**** AVAILABLE RECORDS
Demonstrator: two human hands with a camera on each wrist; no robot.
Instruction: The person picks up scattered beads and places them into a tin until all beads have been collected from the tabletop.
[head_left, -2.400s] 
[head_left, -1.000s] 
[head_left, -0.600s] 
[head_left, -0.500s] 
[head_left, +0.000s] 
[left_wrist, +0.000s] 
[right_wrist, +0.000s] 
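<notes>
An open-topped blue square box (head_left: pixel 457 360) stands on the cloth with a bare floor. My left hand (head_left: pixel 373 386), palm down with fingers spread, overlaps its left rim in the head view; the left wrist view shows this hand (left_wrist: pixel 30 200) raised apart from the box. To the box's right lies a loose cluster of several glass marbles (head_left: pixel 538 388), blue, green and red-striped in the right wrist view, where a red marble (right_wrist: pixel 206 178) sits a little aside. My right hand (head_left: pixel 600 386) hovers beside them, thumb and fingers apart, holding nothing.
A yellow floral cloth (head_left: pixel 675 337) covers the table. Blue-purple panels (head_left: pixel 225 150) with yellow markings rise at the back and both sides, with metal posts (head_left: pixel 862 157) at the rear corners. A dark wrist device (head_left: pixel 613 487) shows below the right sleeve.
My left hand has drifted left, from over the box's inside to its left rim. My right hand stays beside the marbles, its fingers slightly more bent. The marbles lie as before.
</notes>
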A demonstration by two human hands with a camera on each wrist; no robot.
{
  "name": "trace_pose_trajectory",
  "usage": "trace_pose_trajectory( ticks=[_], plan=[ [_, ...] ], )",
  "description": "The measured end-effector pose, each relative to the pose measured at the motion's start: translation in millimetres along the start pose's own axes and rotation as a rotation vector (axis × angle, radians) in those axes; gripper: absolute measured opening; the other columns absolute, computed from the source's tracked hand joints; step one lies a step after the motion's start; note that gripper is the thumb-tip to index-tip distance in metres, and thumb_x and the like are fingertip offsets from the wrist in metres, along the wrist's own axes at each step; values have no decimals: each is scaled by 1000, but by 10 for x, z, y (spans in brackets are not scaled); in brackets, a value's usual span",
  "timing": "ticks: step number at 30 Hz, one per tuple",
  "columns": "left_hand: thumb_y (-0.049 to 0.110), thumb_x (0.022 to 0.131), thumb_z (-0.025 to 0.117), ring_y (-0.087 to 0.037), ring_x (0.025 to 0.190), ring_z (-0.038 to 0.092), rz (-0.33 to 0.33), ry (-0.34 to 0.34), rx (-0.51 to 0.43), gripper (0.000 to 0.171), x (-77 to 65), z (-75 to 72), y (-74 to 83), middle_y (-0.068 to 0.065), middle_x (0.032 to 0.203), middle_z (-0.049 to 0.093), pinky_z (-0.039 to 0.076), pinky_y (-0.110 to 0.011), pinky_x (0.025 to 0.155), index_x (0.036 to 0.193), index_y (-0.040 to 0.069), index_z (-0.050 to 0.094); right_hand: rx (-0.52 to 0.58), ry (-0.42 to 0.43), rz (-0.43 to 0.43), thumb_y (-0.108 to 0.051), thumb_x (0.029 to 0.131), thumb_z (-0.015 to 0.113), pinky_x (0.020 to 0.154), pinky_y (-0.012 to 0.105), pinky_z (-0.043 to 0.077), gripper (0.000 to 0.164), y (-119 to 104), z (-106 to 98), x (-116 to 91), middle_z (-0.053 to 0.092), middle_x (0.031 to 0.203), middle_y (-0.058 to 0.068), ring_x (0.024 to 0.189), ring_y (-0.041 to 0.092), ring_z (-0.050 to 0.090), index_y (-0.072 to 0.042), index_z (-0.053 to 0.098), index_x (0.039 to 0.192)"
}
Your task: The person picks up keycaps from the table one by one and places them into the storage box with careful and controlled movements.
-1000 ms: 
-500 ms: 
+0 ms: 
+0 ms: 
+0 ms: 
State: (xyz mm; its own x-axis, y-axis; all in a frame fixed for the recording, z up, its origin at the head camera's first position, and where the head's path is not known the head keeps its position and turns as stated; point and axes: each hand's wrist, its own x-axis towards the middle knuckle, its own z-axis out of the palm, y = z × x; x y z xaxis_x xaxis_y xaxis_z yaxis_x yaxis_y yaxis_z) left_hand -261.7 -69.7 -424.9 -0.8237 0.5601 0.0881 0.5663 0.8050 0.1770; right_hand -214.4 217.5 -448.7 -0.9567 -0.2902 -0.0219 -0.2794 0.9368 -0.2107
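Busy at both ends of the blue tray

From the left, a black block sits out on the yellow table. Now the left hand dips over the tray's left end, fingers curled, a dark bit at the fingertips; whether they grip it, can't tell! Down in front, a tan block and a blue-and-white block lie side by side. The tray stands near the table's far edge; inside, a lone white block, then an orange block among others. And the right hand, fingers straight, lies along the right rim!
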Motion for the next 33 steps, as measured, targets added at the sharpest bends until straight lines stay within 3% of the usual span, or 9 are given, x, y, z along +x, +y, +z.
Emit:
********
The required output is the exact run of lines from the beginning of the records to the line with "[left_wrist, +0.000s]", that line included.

(WRITTEN RESPONSE)
Demonstrator: two human hands with a camera on each wrist; no robot.
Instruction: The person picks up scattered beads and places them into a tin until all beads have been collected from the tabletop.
[head_left, -2.400s] 
[head_left, -1.000s] 
[head_left, -0.600s] 
[head_left, -0.500s] 
[head_left, +0.000s] 
[left_wrist, +0.000s] 

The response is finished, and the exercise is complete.